(INSTRUCTIONS FOR THE TASK):
Print the first line of the data below and every one after it, through the line containing "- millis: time", exactly as written.

(COLLECTED MATERIAL):
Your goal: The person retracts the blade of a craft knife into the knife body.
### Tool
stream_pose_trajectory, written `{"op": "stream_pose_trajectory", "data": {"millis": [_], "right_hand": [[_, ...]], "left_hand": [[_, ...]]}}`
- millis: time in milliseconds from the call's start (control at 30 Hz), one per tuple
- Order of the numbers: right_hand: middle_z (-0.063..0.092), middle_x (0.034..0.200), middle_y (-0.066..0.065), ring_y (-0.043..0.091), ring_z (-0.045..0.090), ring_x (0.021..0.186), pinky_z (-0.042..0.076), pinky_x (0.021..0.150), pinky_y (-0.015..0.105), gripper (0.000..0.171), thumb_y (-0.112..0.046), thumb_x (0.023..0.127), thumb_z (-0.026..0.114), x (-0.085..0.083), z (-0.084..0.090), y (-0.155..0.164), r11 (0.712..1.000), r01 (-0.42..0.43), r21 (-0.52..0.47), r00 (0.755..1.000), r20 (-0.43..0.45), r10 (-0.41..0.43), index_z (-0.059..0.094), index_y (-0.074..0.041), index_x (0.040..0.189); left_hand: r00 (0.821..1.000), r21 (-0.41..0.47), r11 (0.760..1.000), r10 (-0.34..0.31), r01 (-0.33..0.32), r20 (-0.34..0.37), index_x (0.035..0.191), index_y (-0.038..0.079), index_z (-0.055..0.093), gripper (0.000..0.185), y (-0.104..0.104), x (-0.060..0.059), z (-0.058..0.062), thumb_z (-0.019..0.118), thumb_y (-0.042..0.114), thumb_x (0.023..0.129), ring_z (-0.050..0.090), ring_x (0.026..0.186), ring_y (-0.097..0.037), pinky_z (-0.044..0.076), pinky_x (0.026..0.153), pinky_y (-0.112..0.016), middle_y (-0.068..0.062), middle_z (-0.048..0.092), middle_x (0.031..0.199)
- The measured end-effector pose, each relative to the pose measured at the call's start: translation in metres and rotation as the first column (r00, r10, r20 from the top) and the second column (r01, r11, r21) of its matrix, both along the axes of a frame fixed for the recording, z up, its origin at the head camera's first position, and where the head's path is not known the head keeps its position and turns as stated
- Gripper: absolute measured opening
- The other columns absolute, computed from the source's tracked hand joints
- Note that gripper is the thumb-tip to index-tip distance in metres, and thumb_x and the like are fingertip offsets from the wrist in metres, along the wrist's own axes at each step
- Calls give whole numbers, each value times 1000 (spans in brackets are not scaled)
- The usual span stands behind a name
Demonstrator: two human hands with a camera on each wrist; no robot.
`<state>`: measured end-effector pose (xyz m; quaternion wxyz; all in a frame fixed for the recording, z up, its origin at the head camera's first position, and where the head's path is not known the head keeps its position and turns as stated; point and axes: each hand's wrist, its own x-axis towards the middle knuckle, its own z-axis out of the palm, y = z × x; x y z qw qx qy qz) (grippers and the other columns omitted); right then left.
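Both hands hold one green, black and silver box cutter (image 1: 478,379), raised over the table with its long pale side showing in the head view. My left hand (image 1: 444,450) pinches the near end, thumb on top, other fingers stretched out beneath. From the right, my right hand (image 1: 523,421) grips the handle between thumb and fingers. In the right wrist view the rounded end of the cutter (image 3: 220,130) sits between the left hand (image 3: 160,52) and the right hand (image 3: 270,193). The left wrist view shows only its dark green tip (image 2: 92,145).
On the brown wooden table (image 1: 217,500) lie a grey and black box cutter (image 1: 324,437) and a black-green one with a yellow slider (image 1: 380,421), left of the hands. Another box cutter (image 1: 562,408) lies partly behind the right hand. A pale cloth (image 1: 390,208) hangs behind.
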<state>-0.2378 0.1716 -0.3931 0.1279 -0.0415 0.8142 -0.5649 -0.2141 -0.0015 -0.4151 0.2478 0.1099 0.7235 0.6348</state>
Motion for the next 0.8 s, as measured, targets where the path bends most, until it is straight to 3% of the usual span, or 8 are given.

(FINAL ANSWER):
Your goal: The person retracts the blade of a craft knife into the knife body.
### Tool
stream_pose_trajectory, written `{"op": "stream_pose_trajectory", "data": {"millis": [_], "right_hand": [[_, ...]], "left_hand": [[_, ...]]}}`
- millis: time in milliseconds from the call's start (control at 30 Hz), one per tuple

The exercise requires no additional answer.